SIZE OF PACKETS AND KINDS OF TRAFFIC IP SUPPORTS

We continue analyzing the attributes of the Internet by examining the traffic characteristics relating to average size of the protocol data unit (packet), see Figure 2-4(a). The most common packet size is 40 bytes, which accounts for TCP acknowledgements (ACKs), finish messages (FINs), and reset messages (RSTs). Overall, the average packet sizes vary from 175 to about 400 bytes, and 90 percent of the packets are 576 or smaller. Ten percent of the traffic is sent in 1500-byte sizes, which reflects traffic from Ethernet-attached hosts.

Figure 2-4. Traffic characteristics of the Internet


The other common occurrences are packet sizes of 576 bytes (6 percent of the traffic), and 552 bytes (5 percent of the traffic). These sizes reflect common protocol data unit sizes used in the Internet protocols.

In Figure 2-4(b), the type of traffic carried by IP is shown. Almost all the traffic is TCP, followed by UDP, then ICMP. Other traffic encapsulated directly in IP accounts for very little of the Internet traffic.

The significance of these facts to VoIP is as follows. First, it is important to use small packets for voice traffic. If a packet is lost in the network, the small packet is less likely to contain significant parts of a speech signal. The idea is to divide and conquer. Most low-bit rate voice coders are designed to produce very short voice packets, usually no more than 10–30 ms in duration, and 10–30 bytes in length.

The other reason for a small packet is that it permits the processing node, such as a router, to examine and operate on a small unit of information quickly: it does not have to wait very long for the bits to propagate through the incoming interface. In contrast, a long packet means it takes a while for the bits of the entire transmission to arrive and therefore to be processed.

As you can see, the Internet has been calibrated to use relatively large packets. The fact that almost 50 percent of the packets transported in the Internet are only 40 bytes is not significant. They are not for user traffic, but for connection management operations for TCP.

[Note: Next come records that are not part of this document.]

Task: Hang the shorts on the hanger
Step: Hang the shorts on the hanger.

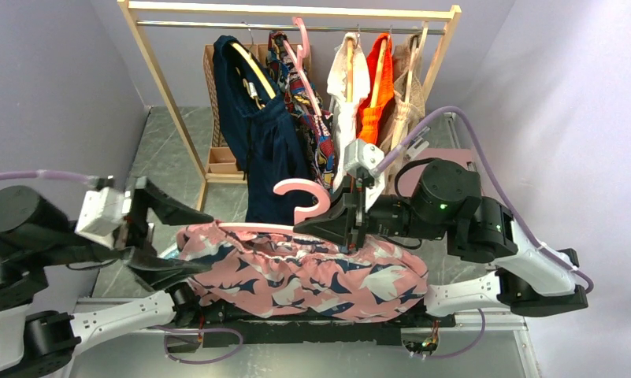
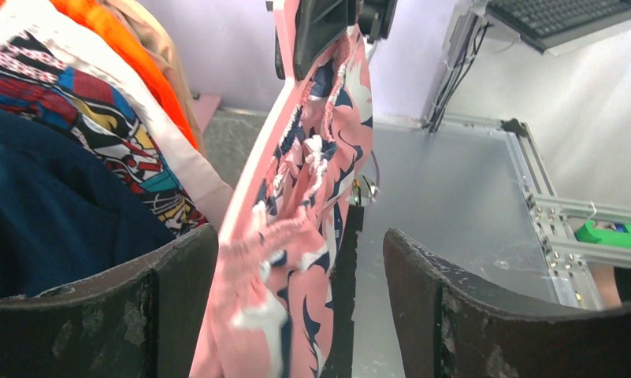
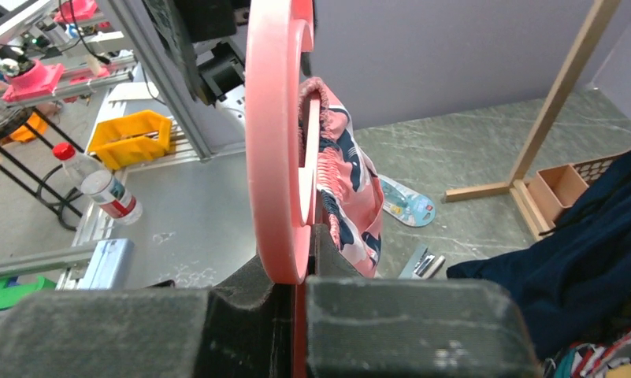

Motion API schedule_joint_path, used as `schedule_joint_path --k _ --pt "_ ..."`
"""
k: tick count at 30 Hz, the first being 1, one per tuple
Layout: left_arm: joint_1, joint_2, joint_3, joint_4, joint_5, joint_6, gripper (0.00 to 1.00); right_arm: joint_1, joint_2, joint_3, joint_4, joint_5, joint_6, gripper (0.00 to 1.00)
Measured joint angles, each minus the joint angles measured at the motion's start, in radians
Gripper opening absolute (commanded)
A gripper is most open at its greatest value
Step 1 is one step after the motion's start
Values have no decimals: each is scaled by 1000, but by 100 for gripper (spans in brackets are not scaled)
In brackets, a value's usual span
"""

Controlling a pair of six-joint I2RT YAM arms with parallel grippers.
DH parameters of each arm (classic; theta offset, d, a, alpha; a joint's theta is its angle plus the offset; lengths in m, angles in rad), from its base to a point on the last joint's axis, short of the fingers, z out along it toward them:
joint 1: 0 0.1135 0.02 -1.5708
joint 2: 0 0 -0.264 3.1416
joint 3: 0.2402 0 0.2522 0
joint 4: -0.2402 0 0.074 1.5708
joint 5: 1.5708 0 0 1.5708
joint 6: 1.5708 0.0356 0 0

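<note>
A pale wooden clothes rack (image 1: 296,9) fills the upper middle of the overhead view. On it hang a navy garment (image 1: 257,150), a multicolour patterned one (image 1: 304,102), a white one (image 1: 347,94) and an orange one (image 1: 379,87). The grey tabletop (image 1: 335,358) runs along the bottom edge.

From where I stand, the shorts (image 1: 304,272) spread wide across the lower centre of that view, in front of the navy garment and above the near edge of the tabletop. Their gathered waistband bunches along the straight arm of the hanger (image 1: 300,184), whose pink hook rises just above them, right at the middle. I cannot tell how far the hanger reaches inside the fabric.

The right arm comes in from the right of the frame. Its pincer (image 3: 296,295) is clamped together on the hanger at the base of the hook. In the right wrist view the pink curve stands upright out of the dark pads, with the shorts hanging just behind it.

The left pincer (image 1: 198,244) sits at the left end of the shorts with its jaws wide apart. In the left wrist view the pink fabric hangs down between the two dark fingers (image 2: 139,315), close against the one at lower left and well clear of the one at lower right. It grips nothing.
</note>
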Motion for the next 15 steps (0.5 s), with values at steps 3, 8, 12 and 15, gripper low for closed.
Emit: schedule_joint_path --k 3,8,12,15 --pt "0 -53 2 12 -30 -9 75 0 -31 -21 3 26 1 0" --pt "0 -116 3 10 -98 -22 71 0 -62 -32 8 44 1 0" --pt "0 -121 -8 11 -156 -23 70 0 -68 -32 15 45 3 0" --pt "0 -119 -26 12 -177 -20 69 0 -63 -32 16 41 5 0"
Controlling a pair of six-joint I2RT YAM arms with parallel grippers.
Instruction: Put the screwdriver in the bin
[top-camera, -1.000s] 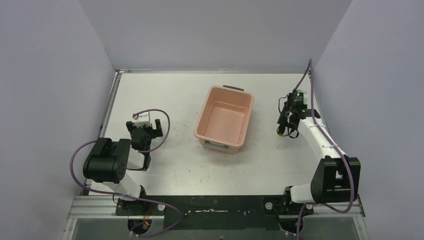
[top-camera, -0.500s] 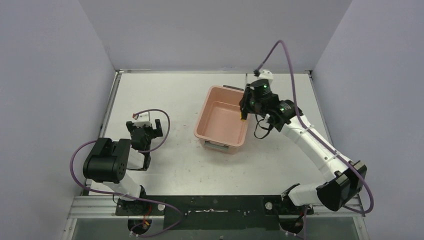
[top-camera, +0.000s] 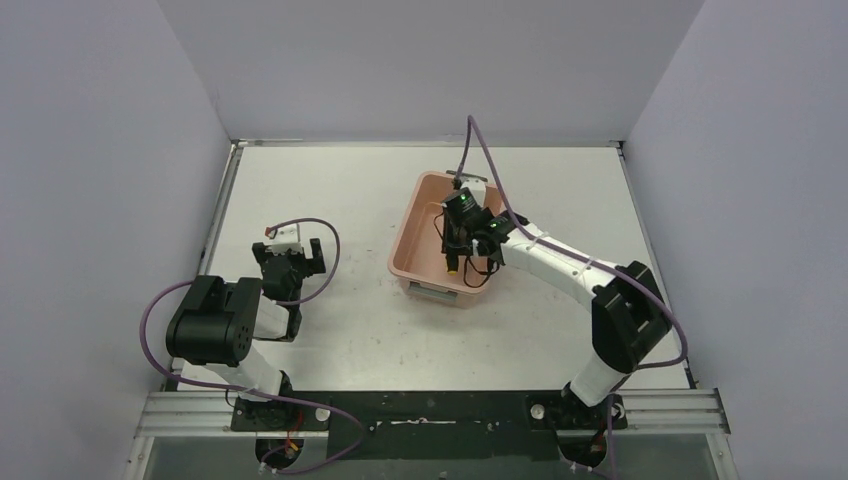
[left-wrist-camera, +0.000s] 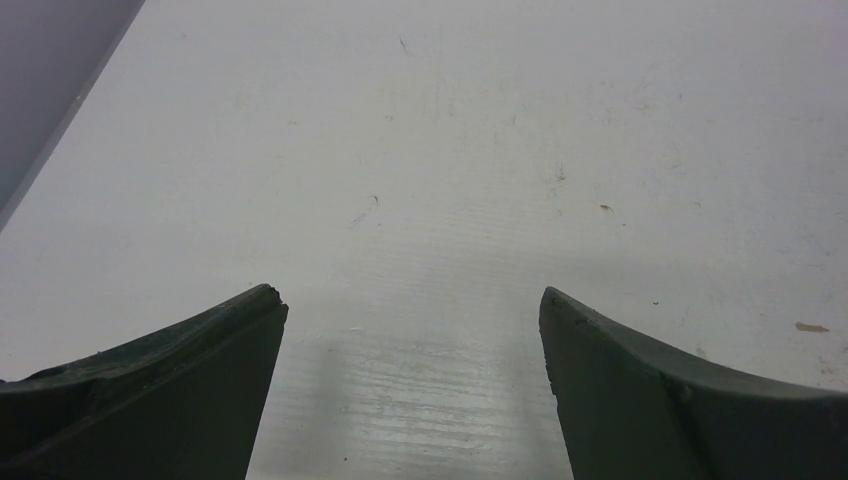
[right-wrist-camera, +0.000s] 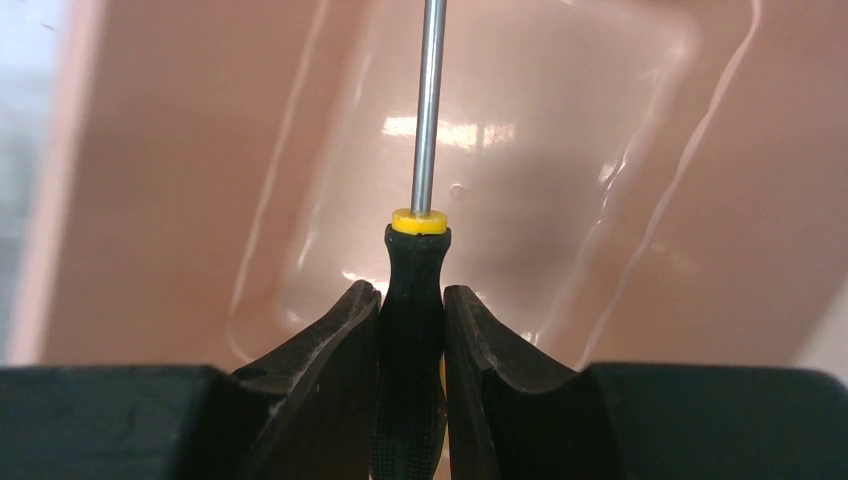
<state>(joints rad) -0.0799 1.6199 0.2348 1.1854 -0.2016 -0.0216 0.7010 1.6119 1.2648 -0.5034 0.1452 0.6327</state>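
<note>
Holding step: carrying done as I judge it, release not yet made.
Left gripper (left-wrist-camera: 410, 385): my idle one, low over the bare white table (left-wrist-camera: 450, 150) at the left of the scene, jaws spread wide apart with nothing between them.
Bin: the salmon-pink rectangular plastic tub (top-camera: 420, 235) with rounded corners sits mid-table, right of my left arm; I see nothing lying on its floor.
Right gripper (right-wrist-camera: 412, 345): reached in from the right, above the tub's interior, jaws clamped together on the handle.
Screwdriver: the slim black-handled screwdriver (right-wrist-camera: 412, 300) with a yellow collar and thin metal shaft is pinched in my right jaws, shaft pointing ahead over the tub's floor, clear of the walls.
Next move: part the right jaws so the tool falls inside; dropping lower first would likely soften the bounce.
</note>
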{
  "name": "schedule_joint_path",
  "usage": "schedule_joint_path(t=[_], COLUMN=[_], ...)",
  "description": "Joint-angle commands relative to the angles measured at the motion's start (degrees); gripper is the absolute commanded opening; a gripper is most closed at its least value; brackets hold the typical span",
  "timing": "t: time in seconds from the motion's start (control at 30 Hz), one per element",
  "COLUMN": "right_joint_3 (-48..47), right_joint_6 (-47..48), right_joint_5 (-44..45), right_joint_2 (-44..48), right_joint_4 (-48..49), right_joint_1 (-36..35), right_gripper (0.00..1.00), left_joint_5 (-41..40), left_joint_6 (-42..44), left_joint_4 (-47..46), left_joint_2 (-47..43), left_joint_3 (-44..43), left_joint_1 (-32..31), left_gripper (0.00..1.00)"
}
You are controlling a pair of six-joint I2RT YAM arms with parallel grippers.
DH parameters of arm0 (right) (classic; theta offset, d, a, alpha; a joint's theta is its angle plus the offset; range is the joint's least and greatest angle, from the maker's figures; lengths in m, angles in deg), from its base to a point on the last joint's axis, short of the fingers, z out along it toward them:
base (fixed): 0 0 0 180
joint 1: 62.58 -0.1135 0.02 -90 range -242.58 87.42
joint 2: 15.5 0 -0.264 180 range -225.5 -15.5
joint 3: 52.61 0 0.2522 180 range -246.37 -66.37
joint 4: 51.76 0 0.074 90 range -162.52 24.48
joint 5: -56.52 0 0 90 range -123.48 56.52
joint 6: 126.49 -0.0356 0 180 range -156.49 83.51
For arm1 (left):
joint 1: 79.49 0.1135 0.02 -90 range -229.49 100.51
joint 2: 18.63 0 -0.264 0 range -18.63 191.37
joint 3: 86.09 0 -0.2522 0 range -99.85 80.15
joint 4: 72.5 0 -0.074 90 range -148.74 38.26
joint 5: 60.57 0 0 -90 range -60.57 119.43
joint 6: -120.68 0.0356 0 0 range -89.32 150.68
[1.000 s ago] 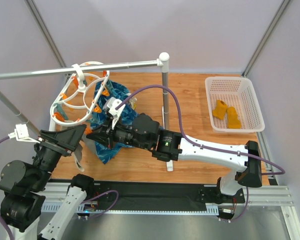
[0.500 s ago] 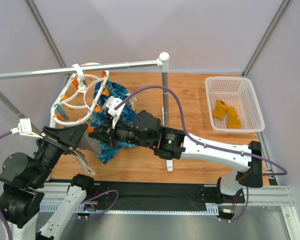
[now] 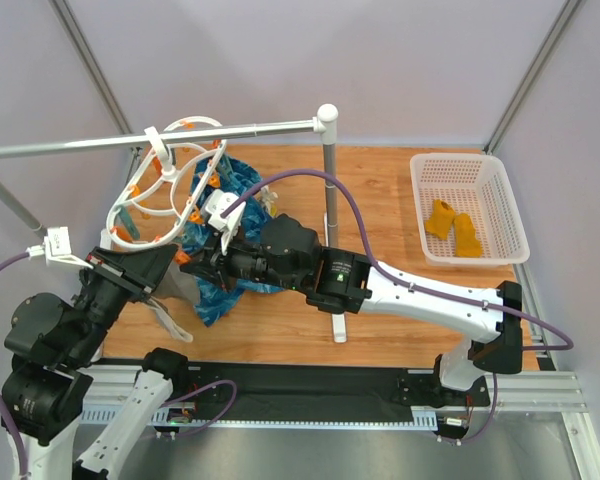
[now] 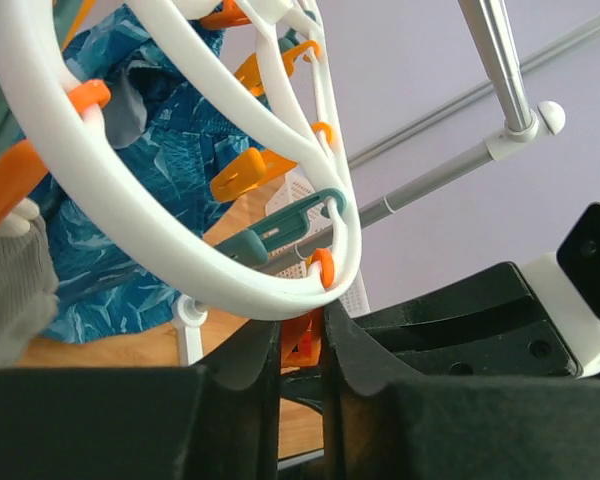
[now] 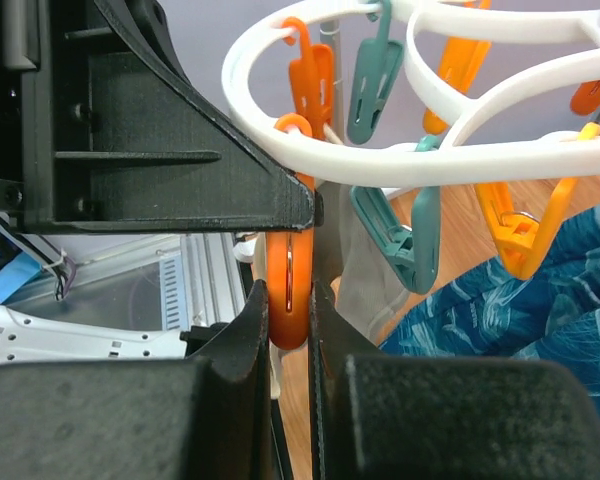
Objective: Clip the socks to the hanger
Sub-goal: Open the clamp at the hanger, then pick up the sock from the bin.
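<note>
The white hanger (image 3: 161,150) hangs from the grey rail at the back left, its rings (image 4: 130,220) (image 5: 400,165) carrying orange and teal clips. Two mustard-yellow socks (image 3: 453,228) lie in the white basket (image 3: 510,215) at the far right, away from both arms. My left gripper (image 3: 163,268) (image 4: 302,340) sits under the ring's lower edge, its jaws pressed on an orange clip (image 4: 305,335). My right gripper (image 3: 185,262) (image 5: 288,300) is shut on an orange clip (image 5: 290,285) hanging from the ring. The left gripper's black body touches that clip's top.
A blue wave-patterned cloth (image 3: 230,190) (image 5: 520,320) and a grey garment (image 3: 175,290) (image 5: 365,270) hang from the hanger, behind and beside the grippers. The rail's upright post (image 3: 330,200) stands mid-table, close behind the right arm. Teal clips (image 5: 410,240) dangle to the right of the held one.
The left gripper's jaws have narrowed onto the orange clip and the left arm has shifted up. The hanger has swung up and to the right. The right gripper stays shut.
</note>
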Motion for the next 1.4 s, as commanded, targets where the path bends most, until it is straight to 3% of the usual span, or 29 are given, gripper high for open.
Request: schedule_joint_path(t=[0.0,0.07,0.13,0.17,0.23,0.3,0.33,0.43,0.57,0.6,0.73,0.83,0.97,1.0,1.03,1.07,1.17,1.27,1.37], right_joint_3=[-2.45,-2.27,-2.01,-1.92,-1.31,-0.08,0.27,-0.42,7.10,13.83,22.59,27.32,32.43,33.58,34.46,34.64,35.69,32.99,28.94], right_joint_6=[1.84,1.85,1.76,1.67,1.14,-0.17,-0.78,-3.86,-11.59,-13.08,-22.91,-29.52,-28.23,-26.82,-25.68,-24.88,-22.50,-21.71,-22.85], right_joint_5=[-1.28,-1.11,-0.58,-0.14,1.97,2.84,3.46,6.18,17.04,19.87,35.17,36.34,33.34,32.74,30.99,25.06,14.84,10.26,4.00], right_joint_2=[-1.07,-1.07,-0.90,-0.81,-0.46,0.51,1.03,3.75,15.15,21.45,33.89,38.64,41.11,41.55,41.12,40.25,33.08,20.97,11.09], right_joint_4=[-1.81,-1.72,-1.98,-1.99,-1.72,-1.20,-1.37,-9.16,-22.53,-25.07,-38.26,-45.30,-47.08,-44.20,-42.61,-39.37,-31.98,-21.88,-18.61], right_joint_1=[-0.13,-0.13,-0.13,-0.13,0.22,0.75,0.93,1.02,0.67,0.66,2.24,10.92,33.90,37.98,47.76,53.17,68.54,75.34,80.29], right_gripper=[0.00,0.02,0.08,0.23,0.27,0.41,0.56,0.70,0.71,0.70,0.61,0.58,0.52,0.52,0.52,0.52,0.52,0.59,0.63], left_joint_5=[2.14,0.48,0.12,0.20,0.03,-0.15,-0.41,-1.46,-1.91,-1.91,-2.00,-1.47,-1.64,-1.47,-1.38,-1.29,-1.12,-1.21,-0.42], left_joint_6=[-0.07,0.02,0.37,0.54,0.72,0.98,1.16,1.95,3.70,4.14,6.43,6.43,6.78,6.96,7.05,7.22,7.75,7.40,7.05], left_joint_4=[-2.66,-2.05,-1.96,-2.31,-2.66,-2.84,-2.75,-1.96,-0.20,0.06,1.73,0.94,1.03,1.29,1.47,1.82,2.26,2.26,2.17], left_joint_2=[-0.27,-0.45,-0.54,-0.71,-0.80,-0.98,-0.98,-1.24,-1.51,-1.42,-1.77,-3.08,-5.11,-5.20,-5.37,-5.37,-5.64,-5.72,-5.55], left_joint_3=[1.17,1.08,1.17,1.26,1.70,2.05,2.22,2.40,2.22,2.05,1.26,2.22,3.63,4.07,4.16,4.07,3.98,4.07,3.90], left_joint_1=[0.27,0.27,0.27,0.27,0.27,0.27,0.27,0.27,0.27,0.27,0.27,0.27,0.36,0.27,0.27,0.27,0.27,0.27,0.27], left_gripper=[0.15,0.00,0.00,0.00,0.00,0.00,0.00,0.00,0.00,0.00,0.00,0.00,0.00,0.00,0.00,0.00,0.00,0.00,0.00])
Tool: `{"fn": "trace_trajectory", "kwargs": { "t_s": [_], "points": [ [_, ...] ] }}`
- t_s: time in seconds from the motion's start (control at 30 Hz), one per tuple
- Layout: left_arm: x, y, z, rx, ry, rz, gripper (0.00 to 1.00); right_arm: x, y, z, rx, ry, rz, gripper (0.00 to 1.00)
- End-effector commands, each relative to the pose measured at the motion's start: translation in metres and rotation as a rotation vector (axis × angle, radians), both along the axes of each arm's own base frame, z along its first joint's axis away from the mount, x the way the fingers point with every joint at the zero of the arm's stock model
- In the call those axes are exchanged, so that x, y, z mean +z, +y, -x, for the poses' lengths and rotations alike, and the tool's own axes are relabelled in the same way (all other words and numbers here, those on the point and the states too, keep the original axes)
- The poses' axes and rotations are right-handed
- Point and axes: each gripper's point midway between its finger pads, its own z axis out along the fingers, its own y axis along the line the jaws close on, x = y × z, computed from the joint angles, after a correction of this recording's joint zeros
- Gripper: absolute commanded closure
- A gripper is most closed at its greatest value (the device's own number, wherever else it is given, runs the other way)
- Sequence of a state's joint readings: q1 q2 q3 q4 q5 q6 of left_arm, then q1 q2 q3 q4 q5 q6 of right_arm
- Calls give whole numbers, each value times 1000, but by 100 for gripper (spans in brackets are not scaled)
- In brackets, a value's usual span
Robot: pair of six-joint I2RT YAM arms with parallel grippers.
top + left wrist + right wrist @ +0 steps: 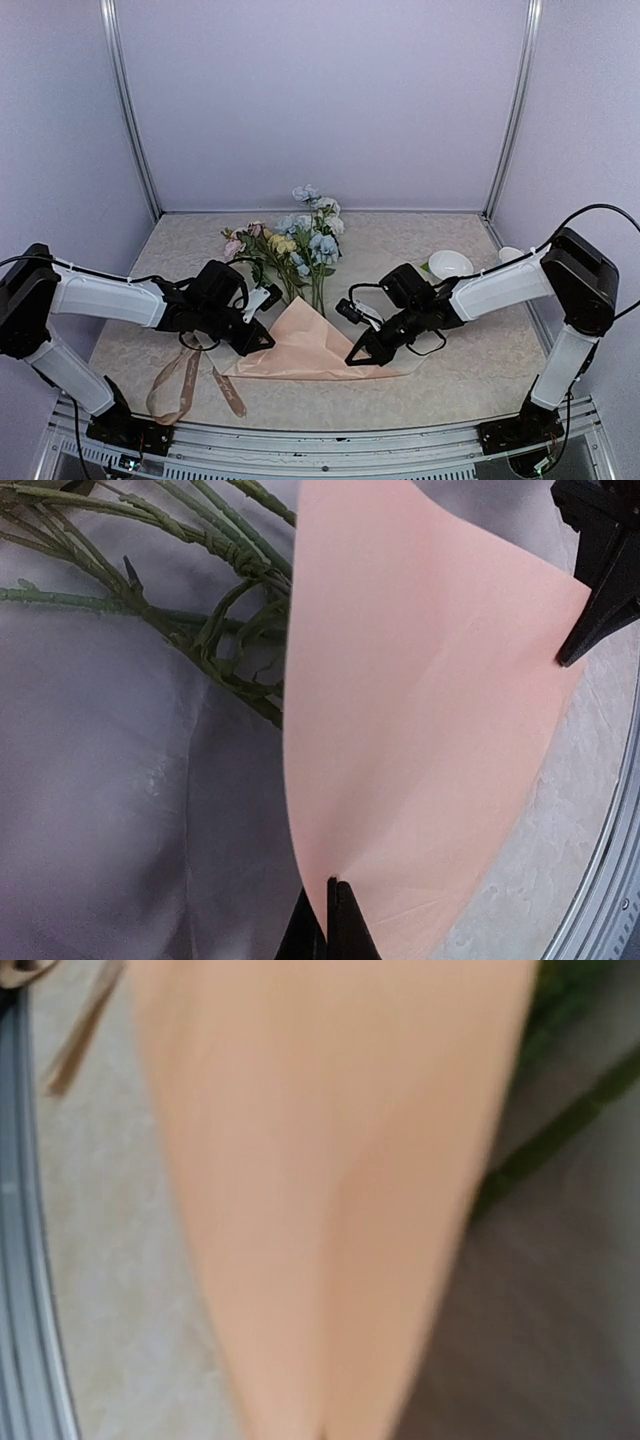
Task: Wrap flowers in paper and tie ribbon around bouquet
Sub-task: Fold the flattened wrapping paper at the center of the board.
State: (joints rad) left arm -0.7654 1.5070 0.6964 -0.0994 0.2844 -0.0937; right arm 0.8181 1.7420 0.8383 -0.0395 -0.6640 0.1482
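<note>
left hand [331,890] pinching paper [420,730], right hand [353,360] closed at edge

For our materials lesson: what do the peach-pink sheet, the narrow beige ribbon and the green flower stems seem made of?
Peach-pink sheet: looks like thin matte paper, curving smoothly with soft creases. Narrow beige ribbon: probably soft fabric, lying in limp loops. Green flower stems: possibly plastic, given even colour and knobbly joints; cannot be sure.

Lavender walls [320,100], metal corner posts [130,110], mottled beige tabletop [450,360].
</note>
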Motion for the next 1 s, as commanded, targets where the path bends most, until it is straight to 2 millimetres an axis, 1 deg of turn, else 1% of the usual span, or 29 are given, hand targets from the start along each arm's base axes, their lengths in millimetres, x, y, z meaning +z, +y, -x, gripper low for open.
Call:
{"fn": "trace_trajectory", "kwargs": {
  "t_s": [0.0, 0.13, 0.23, 0.3, 0.37, 0.4, 0.47, 0.53, 0.57, 0.63, 0.7, 0.77, 0.8, 0.83, 0.87, 0.9, 0.97],
  "points": [
    [-2, 2, -10, 31, 6, -27, 100, -23, -9, -1, -72, 50, 80, 100],
    [-13, 10, -20, 93, 32, -77, 100, -31, -8, -7, -117, 84, 110, 100],
    [-22, 21, -30, 149, 44, -154, 100, -38, -13, -14, -172, 83, 154, 100],
    [-25, 19, -27, 124, 56, -171, 100, -39, -13, -16, -184, 84, 161, 100],
    [-26, 17, -22, 98, 54, -185, 84, -38, -13, -17, -190, 83, 164, 100],
    [-24, 18, -23, 104, 49, -194, 77, -38, -13, -17, -194, 82, 168, 100],
    [-16, 22, -28, 137, 29, -207, 69, -37, -13, -19, -200, 82, 171, 100],
    [2, 23, -36, 184, -19, -209, 58, -35, -13, -19, -202, 84, 171, 100],
    [13, 21, -39, 196, -58, -216, 54, -35, -12, -19, -203, 86, 171, 100],
    [35, 7, -32, 158, -158, -243, 48, -37, -12, -19, -204, 92, 180, 100],
    [52, -10, -19, 110, -236, -253, 44, -39, -12, -19, -202, 98, 183, 100],
    [62, -21, -10, 87, -239, -240, 44, -39, -9, -18, -197, 106, 178, 100],
    [63, -28, -5, 73, -218, -219, 46, -39, -8, -17, -194, 108, 175, 100],
    [60, -35, 0, 51, -193, -190, 51, -39, -6, -18, -192, 109, 171, 100],
    [52, -42, 6, 26, -165, -169, 57, -38, -5, -18, -189, 109, 165, 100],
    [36, -45, 10, 9, -128, -177, 63, -38, -4, -19, -191, 108, 163, 100],
    [13, -48, 16, -3, -61, -212, 74, -39, -4, -20, -197, 113, 170, 100]
  ]
}}
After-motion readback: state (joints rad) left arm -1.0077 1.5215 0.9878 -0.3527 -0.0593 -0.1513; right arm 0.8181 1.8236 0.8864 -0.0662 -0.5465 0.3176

If a substantial amount of Internet traffic becomes voice traffic, it will require a concomitant increase in Internet capacity, because the smaller packets will consume significantly more of the overall bandwidth: The ratio of overhead to user payload will increase. Some people express concern about this situation, but I do not think it will be a major problem, because the increased use of high-speed SONET links, and the migration to wave division multiplexing (WDM) will provide the needed bandwidth.

A potentially bigger problem is the increased load on the routers in the Internet. After all, the router has to spend as much time processing the fixed-length header of a 10-byte packet as it does in processing the same length header of a 576-byte packet. This situation can be ameliorated by multiplexing two or three voice samples inside one packet, but taking care not to expand the overall packet size such that succumbs to the large packet problem described earlier.

Moreover, with the migration to high-speed gigabit routers, I believe the overall latency in the Internet will continue to improve.

Figure 2-4(b) points to another potential problem of supporting voice traffic in the Internet. The vast majority of user traffic is transported with the TCP header. As explained later in this chapter, TCP provides extensive support for traffic integrity operations: (a) error checks, (b) acknowledgments of traffic, (c) retransmissions of errored traffic, and (d) flow control.

But voice applications need not use TCP; in fact, they should not use it, because the TCP support features introduce too much delay in the overall procedure, and it is not practicable to achieve real-time performance if some of the errored packets are retransmitted. The overall delay, would be over 400–500 ms, clearly beyond the RTT that is acceptable for speech.

The potential problem is related to TCP flow-control mechanisms. One feature implemented in many TCP products is the ability of TCP to back off from sending traffic when the Internet is congested and experiencing poor RTT.

In this regard, TCP is a "courteous" protocol. It waits if necessary and does not intrude its presence (its packets) into a congested network. But UDP, on which VoIP operates, has no such qualms. It is a "discourteous" protocol in that is has no back-off mechanisms. It will continue sending traffic even if the network is congested.

So, if the network is congested, TCP stands by the door at the network, and does not enter. Indeed, TCP opens the door, and UDP goes through it!.

As seen in Figure 2-4(b), UDP accounts for only 3 percent of traffic that is placed directly in the IP datagram. However, if voice (and video) become heavy users of the Internet, then it is possible that the TCP users will experience degraded performance during periods of high activity of the real-time traffic.

Earlier, I said it is a potential problem. If the Internet and internets are built with sufficient bandwidth, there will be no problem.